◆ Exercise description
Print only the lines from the top of the data through the line with "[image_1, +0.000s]", both included, skipping every picture.

◆ Given material
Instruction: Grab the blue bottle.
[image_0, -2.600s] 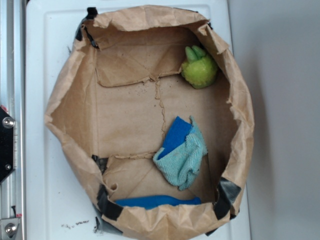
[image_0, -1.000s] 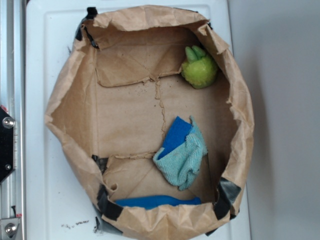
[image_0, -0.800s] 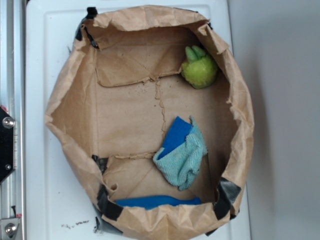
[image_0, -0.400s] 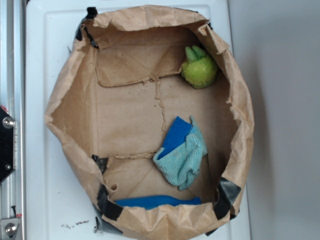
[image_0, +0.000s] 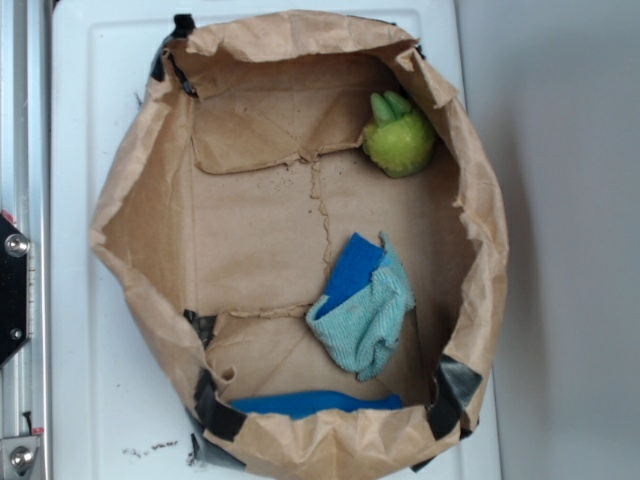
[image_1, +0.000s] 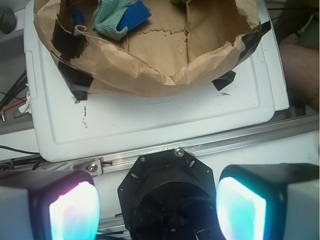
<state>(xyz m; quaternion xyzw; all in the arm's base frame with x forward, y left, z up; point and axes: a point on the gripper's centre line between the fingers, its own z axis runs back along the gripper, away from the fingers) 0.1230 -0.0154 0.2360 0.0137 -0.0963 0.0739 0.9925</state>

◆ Solution for this exercise
Instruction: Grab the blue bottle.
[image_0, -2.600s] 
[image_0, -1.000s] 
[image_0, -0.800s] 
[image_0, -0.400s] 
[image_0, +0.000s] 
[image_1, +0.000s] 

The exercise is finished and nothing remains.